I was intrigued to read a brief article by Jeff Lucas in the magazine ‘Christianity’ in which he said quite simply that he wanted to be disillusioned. That pulled me up short, because I thought that to become disillusioned was to adopt a pretty poor attitude to life. But as I read on and discovered what was behind this outburst I began to understand what he meant. He wanted to be free of illusions; to be free of that ‘pious shallow niceness’ that fails to see the world and everything around us as it really is. He pleaded for reality, for us to drop the masks behind which we hide our own lives rather than hang on to any illusions about the quality of our own lives or that of the church.
In this rarely read Book of Lamentations we encounter a writer who takes an honest view of life and expresses his feelings about it.

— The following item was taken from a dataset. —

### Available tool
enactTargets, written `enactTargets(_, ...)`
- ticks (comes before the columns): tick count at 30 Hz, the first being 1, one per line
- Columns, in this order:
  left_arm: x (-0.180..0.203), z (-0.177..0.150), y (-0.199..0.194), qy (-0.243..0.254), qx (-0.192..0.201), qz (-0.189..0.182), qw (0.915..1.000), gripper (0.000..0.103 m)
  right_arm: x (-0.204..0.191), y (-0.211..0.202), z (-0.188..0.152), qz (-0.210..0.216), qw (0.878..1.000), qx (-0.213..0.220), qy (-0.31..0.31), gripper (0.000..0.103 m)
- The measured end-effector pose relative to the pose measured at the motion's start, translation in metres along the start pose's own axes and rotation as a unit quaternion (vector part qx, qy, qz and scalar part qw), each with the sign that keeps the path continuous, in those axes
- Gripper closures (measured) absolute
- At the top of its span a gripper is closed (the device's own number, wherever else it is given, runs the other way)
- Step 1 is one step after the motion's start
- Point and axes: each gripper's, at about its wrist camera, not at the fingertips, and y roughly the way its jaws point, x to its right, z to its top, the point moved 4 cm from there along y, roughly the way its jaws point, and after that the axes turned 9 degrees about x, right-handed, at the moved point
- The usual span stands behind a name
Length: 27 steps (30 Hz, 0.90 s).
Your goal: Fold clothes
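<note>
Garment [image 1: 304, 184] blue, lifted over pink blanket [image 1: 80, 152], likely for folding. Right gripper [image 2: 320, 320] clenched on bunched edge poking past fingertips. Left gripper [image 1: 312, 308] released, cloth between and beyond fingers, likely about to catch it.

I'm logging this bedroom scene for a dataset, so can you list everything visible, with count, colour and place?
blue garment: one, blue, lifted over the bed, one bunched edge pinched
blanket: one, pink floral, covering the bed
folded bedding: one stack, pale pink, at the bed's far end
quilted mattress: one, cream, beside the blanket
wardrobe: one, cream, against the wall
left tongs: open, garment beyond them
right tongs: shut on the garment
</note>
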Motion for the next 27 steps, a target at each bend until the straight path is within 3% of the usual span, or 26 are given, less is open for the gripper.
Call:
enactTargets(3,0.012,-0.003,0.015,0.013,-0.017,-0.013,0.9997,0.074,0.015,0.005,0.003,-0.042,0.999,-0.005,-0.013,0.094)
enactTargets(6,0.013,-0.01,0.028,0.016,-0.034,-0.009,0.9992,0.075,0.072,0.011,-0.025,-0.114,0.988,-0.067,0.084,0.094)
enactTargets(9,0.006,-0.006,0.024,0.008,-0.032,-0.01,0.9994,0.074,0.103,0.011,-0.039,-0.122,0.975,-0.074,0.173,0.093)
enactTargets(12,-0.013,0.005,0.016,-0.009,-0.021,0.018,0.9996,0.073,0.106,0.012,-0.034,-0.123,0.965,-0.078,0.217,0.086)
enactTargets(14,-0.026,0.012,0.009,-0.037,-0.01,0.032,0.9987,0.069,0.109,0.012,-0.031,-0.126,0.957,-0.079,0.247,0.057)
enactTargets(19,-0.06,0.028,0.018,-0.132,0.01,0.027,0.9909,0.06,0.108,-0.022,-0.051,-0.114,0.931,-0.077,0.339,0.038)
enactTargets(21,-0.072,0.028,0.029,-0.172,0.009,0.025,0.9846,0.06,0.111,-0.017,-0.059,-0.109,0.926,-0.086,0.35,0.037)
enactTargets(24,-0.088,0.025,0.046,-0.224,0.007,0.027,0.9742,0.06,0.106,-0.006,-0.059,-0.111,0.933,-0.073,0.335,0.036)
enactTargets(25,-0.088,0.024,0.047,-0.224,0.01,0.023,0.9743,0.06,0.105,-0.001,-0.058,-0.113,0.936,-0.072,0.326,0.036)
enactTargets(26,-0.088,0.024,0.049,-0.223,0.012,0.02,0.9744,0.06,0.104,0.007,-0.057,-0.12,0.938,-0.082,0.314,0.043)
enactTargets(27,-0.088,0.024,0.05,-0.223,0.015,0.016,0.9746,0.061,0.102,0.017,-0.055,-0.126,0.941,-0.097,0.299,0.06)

v 1 Jerusalem, once so full of people, is now deserted. She who was once great among the nations now sits alone like a widow. Once the queen of all the earth, she is now a slave.
In the time of Isaiah Jerusalem seemed untouchable. The Assyrians besieged it, and then simply melted away as God allowed a plague to decimate their army. The inhabitants came to believe that no army on earth could capture it as it was God’s city and he would defend it. They lived with that degree of confidence for many years, but as the moral standards in the nation declined, and the hearts of the people fell away from true confidence in God, Jeremiah and others warned of impending destruction.
Then the Babylonians appeared on the scene; their army was powerful and they were determined to subjugate Jerusalem. The Jews laughed it off – ‘God will look after us’ they boasted. Jeremiah tried to explain that the sin in the nation had left them exposed and that God would allow the city to be captured. As he recommended surrender to the invaders he too was laughed at and even persecuted for allowing the morale of the defenders to be threatened.
The inevitable happened as God had said, and the city was captured. As you read this whole chapter, hear and feel the lament of the people. The awfulness of the destruction, the people hauled off to captivity in Babylon, the Temple desecrated, and the city God-forsaken – left to rot because of the inner rottenness of the inhabitants. I find myself reading it faster and faster, almost breathless in the face of over overwhelming disaster.
The Jews had lived with an illusion of security for many years, and then reality hit home.
If only, if only, their illusions had been shattered earlier!